- [Task] Below are some records. Return exactly the lines from the one with "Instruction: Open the" to the one with "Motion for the", and nothing else.

BEGIN

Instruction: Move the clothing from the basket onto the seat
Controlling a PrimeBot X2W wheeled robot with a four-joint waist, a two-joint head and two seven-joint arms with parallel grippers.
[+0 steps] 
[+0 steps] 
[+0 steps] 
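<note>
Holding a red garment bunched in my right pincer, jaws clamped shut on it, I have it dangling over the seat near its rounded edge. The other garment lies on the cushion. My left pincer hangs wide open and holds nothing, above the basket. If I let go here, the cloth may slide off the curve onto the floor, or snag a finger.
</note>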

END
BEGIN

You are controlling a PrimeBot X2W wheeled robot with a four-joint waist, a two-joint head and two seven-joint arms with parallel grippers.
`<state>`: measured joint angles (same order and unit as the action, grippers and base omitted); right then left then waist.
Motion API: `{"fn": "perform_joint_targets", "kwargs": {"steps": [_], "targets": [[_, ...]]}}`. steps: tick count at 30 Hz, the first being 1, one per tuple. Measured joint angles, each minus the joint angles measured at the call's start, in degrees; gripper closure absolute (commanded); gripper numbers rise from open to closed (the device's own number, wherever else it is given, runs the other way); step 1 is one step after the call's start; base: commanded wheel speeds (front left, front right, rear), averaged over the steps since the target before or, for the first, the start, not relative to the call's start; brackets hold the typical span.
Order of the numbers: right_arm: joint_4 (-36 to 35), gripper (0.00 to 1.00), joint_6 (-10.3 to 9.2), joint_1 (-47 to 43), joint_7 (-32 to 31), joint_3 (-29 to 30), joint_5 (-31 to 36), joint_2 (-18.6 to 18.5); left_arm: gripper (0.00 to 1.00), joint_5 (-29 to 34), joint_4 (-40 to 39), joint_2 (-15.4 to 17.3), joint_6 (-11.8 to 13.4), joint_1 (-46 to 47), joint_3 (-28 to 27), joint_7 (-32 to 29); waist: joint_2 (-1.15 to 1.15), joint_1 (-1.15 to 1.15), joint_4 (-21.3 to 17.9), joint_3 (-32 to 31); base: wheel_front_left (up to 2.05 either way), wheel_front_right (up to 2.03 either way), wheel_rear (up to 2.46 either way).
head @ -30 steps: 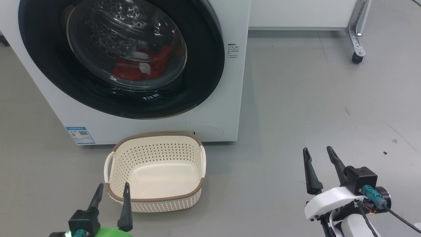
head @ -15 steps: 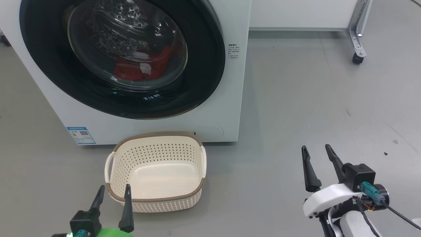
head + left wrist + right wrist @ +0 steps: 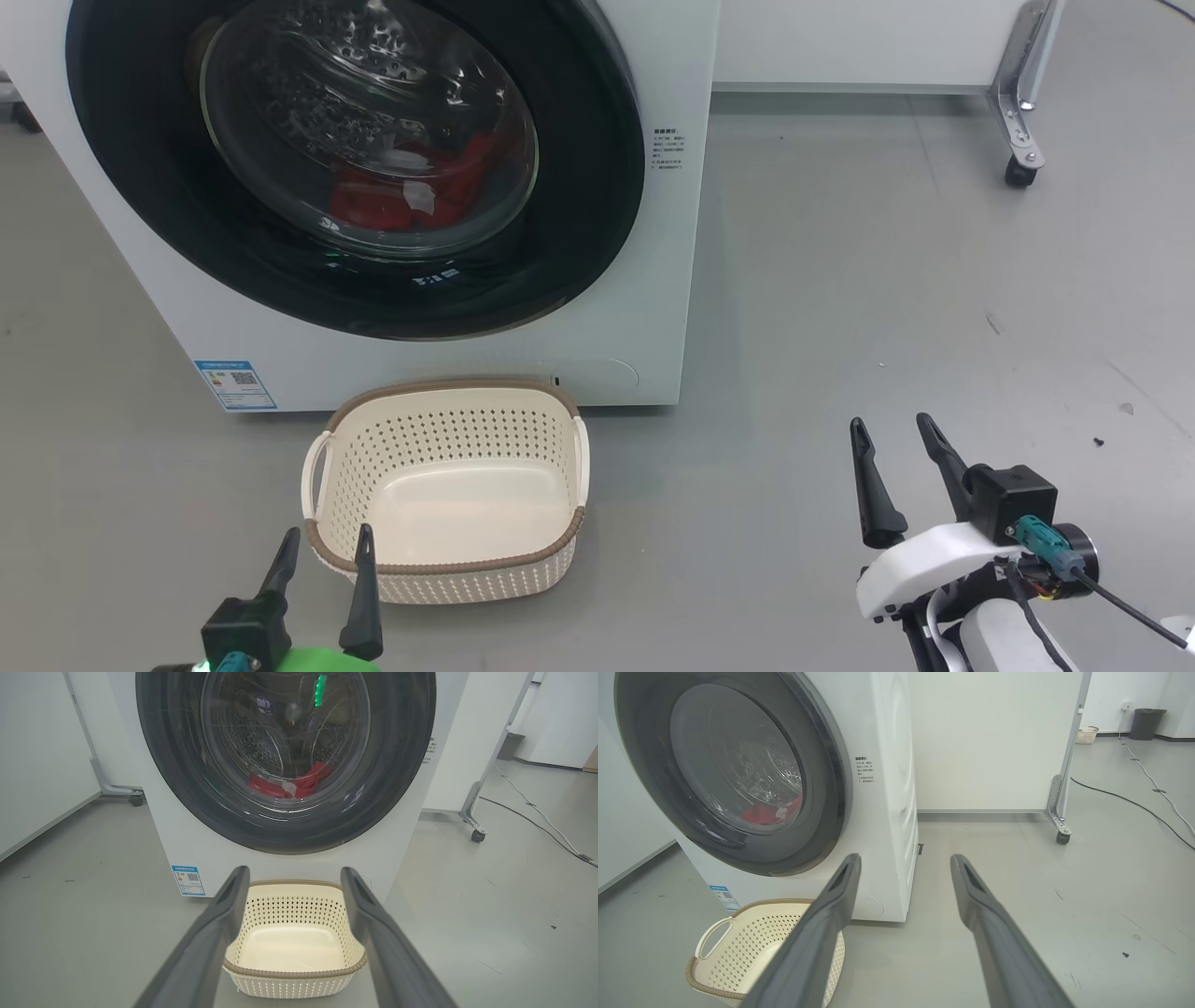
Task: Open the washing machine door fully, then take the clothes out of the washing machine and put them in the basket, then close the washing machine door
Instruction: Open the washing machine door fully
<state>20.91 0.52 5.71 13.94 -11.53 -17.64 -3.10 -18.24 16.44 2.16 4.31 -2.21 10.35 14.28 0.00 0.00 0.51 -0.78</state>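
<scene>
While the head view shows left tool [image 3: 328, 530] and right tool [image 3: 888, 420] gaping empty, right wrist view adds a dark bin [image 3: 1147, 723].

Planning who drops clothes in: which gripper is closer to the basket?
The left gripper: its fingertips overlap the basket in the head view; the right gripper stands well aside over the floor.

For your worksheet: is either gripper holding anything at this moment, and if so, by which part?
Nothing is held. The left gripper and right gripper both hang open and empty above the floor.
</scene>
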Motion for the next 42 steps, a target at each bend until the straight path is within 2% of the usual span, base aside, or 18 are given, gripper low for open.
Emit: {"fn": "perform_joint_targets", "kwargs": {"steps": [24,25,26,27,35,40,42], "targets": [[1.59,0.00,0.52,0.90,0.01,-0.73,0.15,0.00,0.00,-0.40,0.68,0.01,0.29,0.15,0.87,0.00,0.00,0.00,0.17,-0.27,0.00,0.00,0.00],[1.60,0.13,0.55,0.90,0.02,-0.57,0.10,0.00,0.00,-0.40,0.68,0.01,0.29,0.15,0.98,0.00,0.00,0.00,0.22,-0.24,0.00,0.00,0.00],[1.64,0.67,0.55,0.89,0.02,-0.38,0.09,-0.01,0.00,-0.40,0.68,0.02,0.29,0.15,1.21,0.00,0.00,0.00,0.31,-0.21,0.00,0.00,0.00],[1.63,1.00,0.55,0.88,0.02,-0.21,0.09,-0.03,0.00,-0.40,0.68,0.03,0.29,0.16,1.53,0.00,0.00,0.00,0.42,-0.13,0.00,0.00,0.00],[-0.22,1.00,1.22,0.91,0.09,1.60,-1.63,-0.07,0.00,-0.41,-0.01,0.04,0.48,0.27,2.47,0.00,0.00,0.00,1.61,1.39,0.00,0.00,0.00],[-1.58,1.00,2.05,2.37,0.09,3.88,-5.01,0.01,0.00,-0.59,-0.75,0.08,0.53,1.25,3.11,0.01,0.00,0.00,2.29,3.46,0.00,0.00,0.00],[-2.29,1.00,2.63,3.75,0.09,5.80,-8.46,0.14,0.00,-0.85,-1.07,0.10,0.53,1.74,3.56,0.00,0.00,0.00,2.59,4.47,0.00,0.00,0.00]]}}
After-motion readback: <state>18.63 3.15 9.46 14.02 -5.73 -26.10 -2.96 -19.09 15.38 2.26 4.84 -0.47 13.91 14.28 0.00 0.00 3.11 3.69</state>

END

- [Expected output]
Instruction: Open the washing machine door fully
<state>20.91 0.52 5.71 13.94 -11.53 -17.64 -3.10 -18.24 16.44 2.16 4.31 -2.21 10.35 14.28 0.00 0.00 0.51 -0.78</state>
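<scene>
While the head view shows left tool [image 3: 328, 530] and right tool [image 3: 888, 420] gaping empty, right wrist view adds a dark bin [image 3: 1147, 723].

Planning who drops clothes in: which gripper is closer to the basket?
The left gripper: its fingertips overlap the basket in the head view; the right gripper stands well aside over the floor.

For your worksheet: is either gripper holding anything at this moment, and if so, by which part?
Nothing is held. The left gripper and right gripper both hang open and empty above the floor.
</scene>
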Motion for the next 42 steps, a target at each bend until the straight path is within 2% of the usual span, base aside, or 18 are given, gripper low for open.

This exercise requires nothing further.